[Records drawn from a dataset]
..........

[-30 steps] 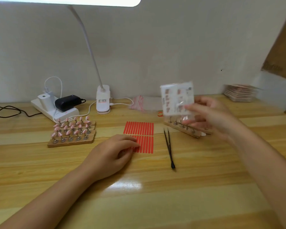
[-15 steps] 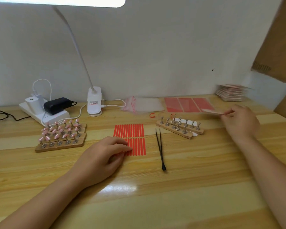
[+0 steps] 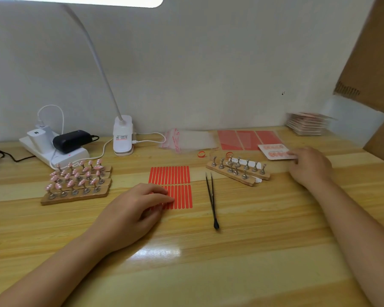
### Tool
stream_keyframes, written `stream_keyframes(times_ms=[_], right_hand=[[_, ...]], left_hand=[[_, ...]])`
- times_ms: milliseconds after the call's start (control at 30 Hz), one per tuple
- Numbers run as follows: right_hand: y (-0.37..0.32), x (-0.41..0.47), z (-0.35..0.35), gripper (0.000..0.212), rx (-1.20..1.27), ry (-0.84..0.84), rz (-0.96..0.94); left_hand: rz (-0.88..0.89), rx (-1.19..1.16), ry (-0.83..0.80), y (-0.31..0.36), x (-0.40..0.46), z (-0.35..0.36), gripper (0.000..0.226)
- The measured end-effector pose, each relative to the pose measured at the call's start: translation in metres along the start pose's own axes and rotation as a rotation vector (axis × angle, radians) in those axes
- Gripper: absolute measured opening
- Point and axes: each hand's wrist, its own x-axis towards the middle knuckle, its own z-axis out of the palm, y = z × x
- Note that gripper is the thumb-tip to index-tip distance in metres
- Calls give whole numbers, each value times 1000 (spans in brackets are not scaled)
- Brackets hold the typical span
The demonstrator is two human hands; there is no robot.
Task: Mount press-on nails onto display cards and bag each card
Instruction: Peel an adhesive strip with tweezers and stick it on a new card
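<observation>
1. Broadly, a pale wooden table (image 3: 242, 251) runs the full width under a plain grey-white wall (image 3: 208, 63), with brown cardboard (image 3: 372, 52) leaning in at the right.
2. One white clip lamp (image 3: 122, 136) stands at the back, beside one white power strip (image 3: 56, 155) carrying two adapters.
3. Two groups of wooden nail stands sit on the table: the left group (image 3: 78, 182) holds pink nails, the right group (image 3: 238, 170) shows bare metal pegs.
4. Two sheets of red adhesive strips (image 3: 170, 175) lie at centre; three red sheets (image 3: 248, 139) lie further back, beside clear bags (image 3: 186, 140).
5. One stack of bagged cards (image 3: 307, 124) rests in the far right corner.
6. One bagged nail card (image 3: 275, 151) lies flat by the right hand (image 3: 310, 168), whose fingertips touch its edge; whether they pinch it cannot be told.
7. The left hand (image 3: 133, 213) rests with loosely curled fingers on the nearer strip sheet.
8. One pair of black tweezers (image 3: 212, 199) lies between the hands.
</observation>
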Motion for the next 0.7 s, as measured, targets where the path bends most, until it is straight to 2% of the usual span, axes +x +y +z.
stream_keyframes(times_ms=[100, 133, 200, 267, 333, 367, 533, 700], right_hand=[[-11, -1, -11, 41, 230, 120, -131], [-17, -1, -16, 43, 337, 91, -174], [-33, -2, -25, 54, 472, -130, -233], [-48, -8, -27, 77, 382, -369, -278], [-59, -15, -19, 94, 231, -469, -321], [-64, -19, -14, 95, 182, -475, -337], [-76, -22, -5, 67, 116, -366, -381], [-83, -13, -8, 46, 142, -531, -278]], left_hand=[[3, -8, 3, 0, 1, 0, 27], [3, -11, 1, 0, 1, 0, 27], [0, -18, 1, 0, 1, 0, 27], [-3, -21, 2, 0, 1, 0, 27], [-1, -26, 4, 0, 2, 1, 28], [2, -30, 6, -1, 1, 1, 27], [-7, -40, 1, -2, 0, 1, 28], [-11, -42, 2, -2, 1, 1, 33]])
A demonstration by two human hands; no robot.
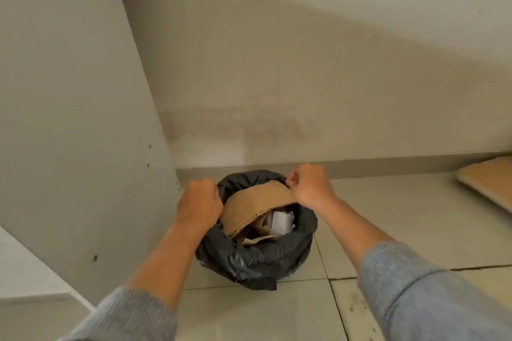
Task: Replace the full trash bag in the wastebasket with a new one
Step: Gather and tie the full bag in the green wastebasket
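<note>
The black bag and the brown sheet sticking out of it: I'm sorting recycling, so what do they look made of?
Black bag: thin glossy plastic film, judging by its crinkles and sheen. Brown sheet: matte cardboard, likely corrugated; its torn edge looks layered.

one trash bag (257,263), two hands, one cardboard piece (257,202)
</note>
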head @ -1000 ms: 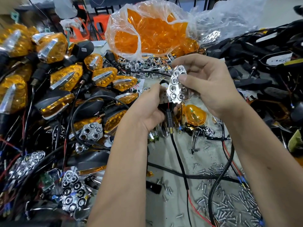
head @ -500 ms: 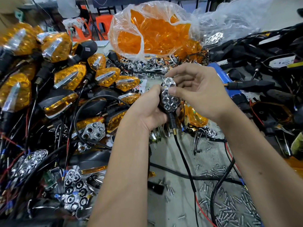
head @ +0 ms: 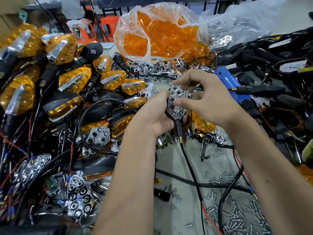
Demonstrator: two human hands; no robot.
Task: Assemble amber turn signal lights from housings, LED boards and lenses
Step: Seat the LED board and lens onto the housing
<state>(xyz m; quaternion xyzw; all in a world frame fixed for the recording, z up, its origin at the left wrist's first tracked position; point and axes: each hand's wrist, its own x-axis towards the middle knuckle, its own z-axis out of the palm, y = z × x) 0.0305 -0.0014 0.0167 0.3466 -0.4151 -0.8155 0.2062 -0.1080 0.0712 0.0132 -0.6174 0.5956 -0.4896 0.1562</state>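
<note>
At the far left, a pile of finished amber lights [head: 71,80] was stacked with stalks and wires trailing, apparently kept apart from the loose stock. Nearer the front left, spare chrome reflector boards [head: 77,199] were left within reach among the wiring. At centre rear, a clear bag of amber lenses [head: 159,36] was left open-mouthed toward the work area, presumably so the next part could be drawn out without delay. The left hand [head: 156,116] was curled around a black housing [head: 177,123], most of which was hidden by the fingers; the housing was held above the bench with its stalk and black cable [head: 191,167] hanging downward, which kept the open face turned toward the camera. A chrome reflector board [head: 175,103] was seated against that face. The right hand [head: 208,106] was set just to the right, its thumb pressed on the board's face and its fingers curled over the top edge, a hold judged suited to pushing the board home. Whether the board was fully seated could not be told. Further right, a blue power screwdriver [head: 228,82] lay on the bench, and loose screws [head: 240,216] were scattered at front right, ready for fastening.
</note>
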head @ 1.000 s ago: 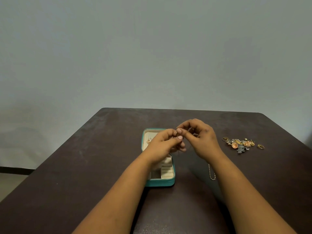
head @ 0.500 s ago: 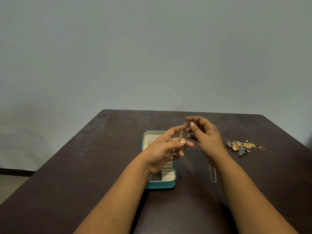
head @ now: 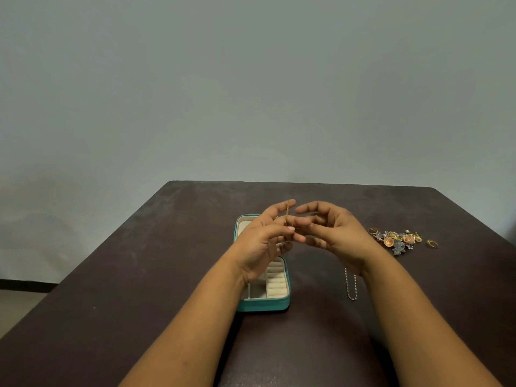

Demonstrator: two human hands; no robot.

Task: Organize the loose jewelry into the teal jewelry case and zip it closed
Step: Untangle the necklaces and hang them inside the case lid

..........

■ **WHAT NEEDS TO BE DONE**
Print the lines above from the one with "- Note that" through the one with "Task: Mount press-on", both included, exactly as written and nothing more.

■ **TASK RESPONSE**
- Note that gripper is the thumb-tip to index-tip distance in metres
- Calls give whole numbers, each value times 1000 (spans in brackets are not scaled)
- Brackets hold the typical span
The demonstrator is two human hands; there is no robot.
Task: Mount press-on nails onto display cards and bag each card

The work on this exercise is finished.